- EXERCISE REQUIREMENTS
The line containing "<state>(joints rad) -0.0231" marks where to begin; quote it and every line after it through the end of the data, exactly as written.

- DATA PROVIDED
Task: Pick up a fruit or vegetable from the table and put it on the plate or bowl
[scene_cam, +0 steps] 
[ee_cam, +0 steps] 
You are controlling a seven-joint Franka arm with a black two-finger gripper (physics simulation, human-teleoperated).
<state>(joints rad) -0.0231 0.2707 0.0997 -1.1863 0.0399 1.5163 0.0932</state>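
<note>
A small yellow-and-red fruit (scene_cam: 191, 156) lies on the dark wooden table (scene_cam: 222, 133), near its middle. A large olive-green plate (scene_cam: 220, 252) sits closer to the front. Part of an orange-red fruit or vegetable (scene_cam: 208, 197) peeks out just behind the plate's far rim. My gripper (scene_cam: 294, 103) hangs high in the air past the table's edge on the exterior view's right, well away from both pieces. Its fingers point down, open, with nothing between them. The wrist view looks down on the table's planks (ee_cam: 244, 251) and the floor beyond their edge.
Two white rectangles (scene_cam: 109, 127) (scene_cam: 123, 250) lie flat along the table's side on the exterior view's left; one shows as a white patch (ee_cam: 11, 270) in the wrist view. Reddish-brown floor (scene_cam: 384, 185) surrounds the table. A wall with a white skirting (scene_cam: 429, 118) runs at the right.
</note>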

- RESULT OF THE TASK
<state>(joints rad) -0.0231 0.2707 0.0997 -1.1863 0.0399 1.5163 0.0932</state>
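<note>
A small yellow-and-red fruit (scene_cam: 191, 156) lies on the dark wooden table (scene_cam: 222, 133), near its middle. A large olive-green plate (scene_cam: 220, 252) sits closer to the front. Part of an orange-red fruit or vegetable (scene_cam: 208, 197) peeks out just behind the plate's far rim. My gripper (scene_cam: 294, 103) hangs high in the air past the table's edge on the exterior view's right, well away from both pieces. Its fingers point down, open, with nothing between them. The wrist view looks down on the table's planks (ee_cam: 244, 251) and the floor beyond their edge.
Two white rectangles (scene_cam: 109, 127) (scene_cam: 123, 250) lie flat along the table's side on the exterior view's left; one shows as a white patch (ee_cam: 11, 270) in the wrist view. Reddish-brown floor (scene_cam: 384, 185) surrounds the table. A wall with a white skirting (scene_cam: 429, 118) runs at the right.
</note>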

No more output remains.